In the listing below, the lines starting at the line with "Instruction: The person" and ending at the line with "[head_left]" are to be output verbatim. Images stay out of the copy.
*** DATA SEGMENT ***
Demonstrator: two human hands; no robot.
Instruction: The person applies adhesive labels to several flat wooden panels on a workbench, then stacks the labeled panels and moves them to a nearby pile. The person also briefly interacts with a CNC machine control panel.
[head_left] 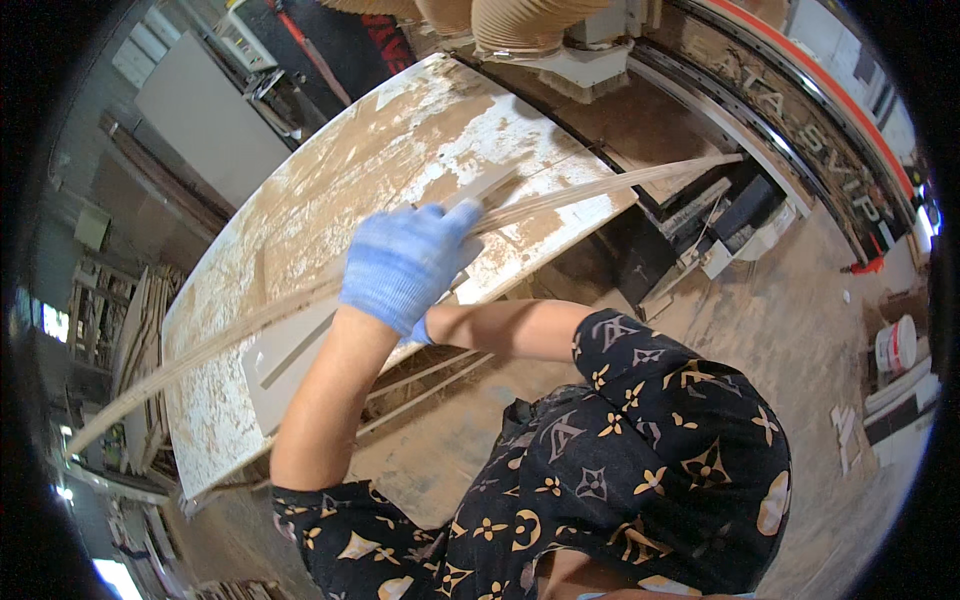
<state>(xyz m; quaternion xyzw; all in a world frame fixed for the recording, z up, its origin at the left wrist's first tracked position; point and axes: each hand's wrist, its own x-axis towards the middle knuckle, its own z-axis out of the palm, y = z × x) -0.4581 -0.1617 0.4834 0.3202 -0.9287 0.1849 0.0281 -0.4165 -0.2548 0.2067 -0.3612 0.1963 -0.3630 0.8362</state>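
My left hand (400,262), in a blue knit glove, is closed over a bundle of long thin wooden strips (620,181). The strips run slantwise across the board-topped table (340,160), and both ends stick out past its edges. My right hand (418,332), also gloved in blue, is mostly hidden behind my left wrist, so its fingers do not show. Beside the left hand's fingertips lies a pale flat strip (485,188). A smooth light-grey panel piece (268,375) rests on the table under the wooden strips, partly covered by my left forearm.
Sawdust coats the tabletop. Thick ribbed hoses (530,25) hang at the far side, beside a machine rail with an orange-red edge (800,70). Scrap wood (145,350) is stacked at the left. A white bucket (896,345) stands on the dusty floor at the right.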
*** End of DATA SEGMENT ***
- TASK SOLUTION -
Instruction: The person applies adhesive labels to several flat wooden panels on a workbench, then stacks the labeled panels and moves them to a nearby pile. The person also briefly interacts with a CNC machine control panel.
[head_left] 

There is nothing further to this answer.